Thursday's Checking - In

We've been emailed, voice mailed, tweeted and told off. After another week of covering everything from dwindling drug supplies to Gen Y shortcomings to Republicans turning back time on women's rights. We check in with our listeners for their thoughts on the stories of the week.



Part Two of The Current

Thursday's Checking - In

Lots of stories this week got you typing and tweeting. Our Friday host Piya Chattopadhyay joined Anna Maria in studio to help move us along with our listener response.

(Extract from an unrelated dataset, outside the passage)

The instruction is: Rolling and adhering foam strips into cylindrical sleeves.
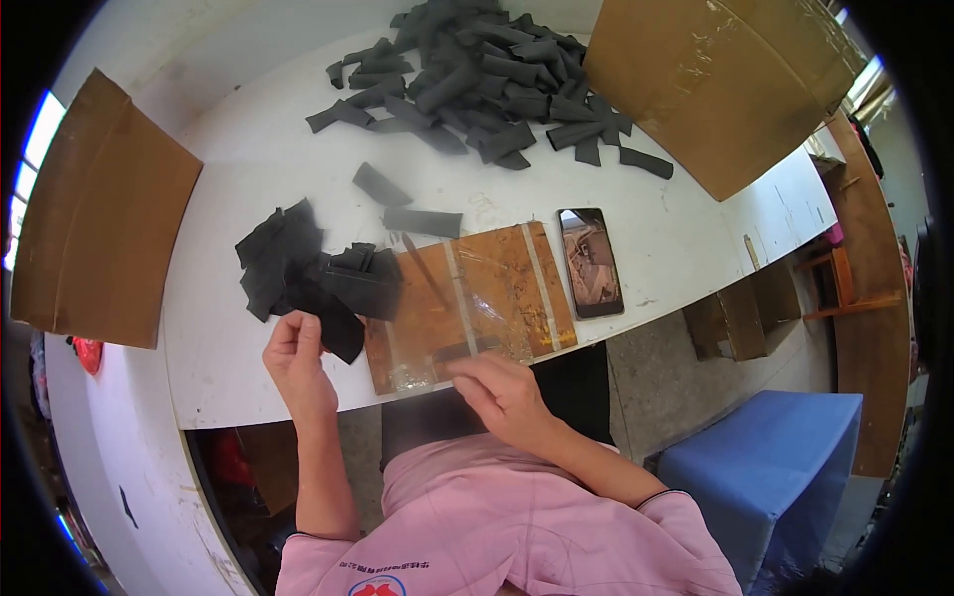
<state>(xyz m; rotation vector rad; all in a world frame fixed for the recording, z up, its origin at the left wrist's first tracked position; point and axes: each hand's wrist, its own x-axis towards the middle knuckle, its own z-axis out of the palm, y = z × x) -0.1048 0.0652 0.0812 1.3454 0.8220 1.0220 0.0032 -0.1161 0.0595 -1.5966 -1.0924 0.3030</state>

Republican Women: First up, a week ago today on March 8th - International Women's Day - we looked at how the Republican Party in the United States is losing support from its moderate female base due to leadership candidates' views on abortion, contraception, and women's health. But one woman from the Republican party made the argument that many of her fellow female voters were more concerned with the nation's finances. This conversation prompted some of you to write in to add your thoughts including one listener who was bothered by the fact that we were talking about American politics, with Americans.

Duly noted. Of course, we do make an effort to bring you Canadian stories, but want to shed light on what's happening in the rest of the world, too ... and we want to connect the dots. After all, the United States is a major world influence, it is our neighbour and our biggest trading partner. And one of those people running for the Republican presidential nomination could be its next leader.

Tracking the Story: Forced adoptions are an issue beyond our borders. In Australia, a Senate Community Affairs Inquiry into forced adoption practices of the past has just released its findings and recommendations.

To talk about that, we were joined by Valerie Andrews. She is the executive director of Origins Canada, an organization devoted to supporting people separated from family by adoption. Valerie Andrews was in Toronto.

Fukushima Nuclear Power: Last Friday we looked at whether Japan's nuclear disaster was a game changer for the nuclear industry. We shared some of our listener response on this premise.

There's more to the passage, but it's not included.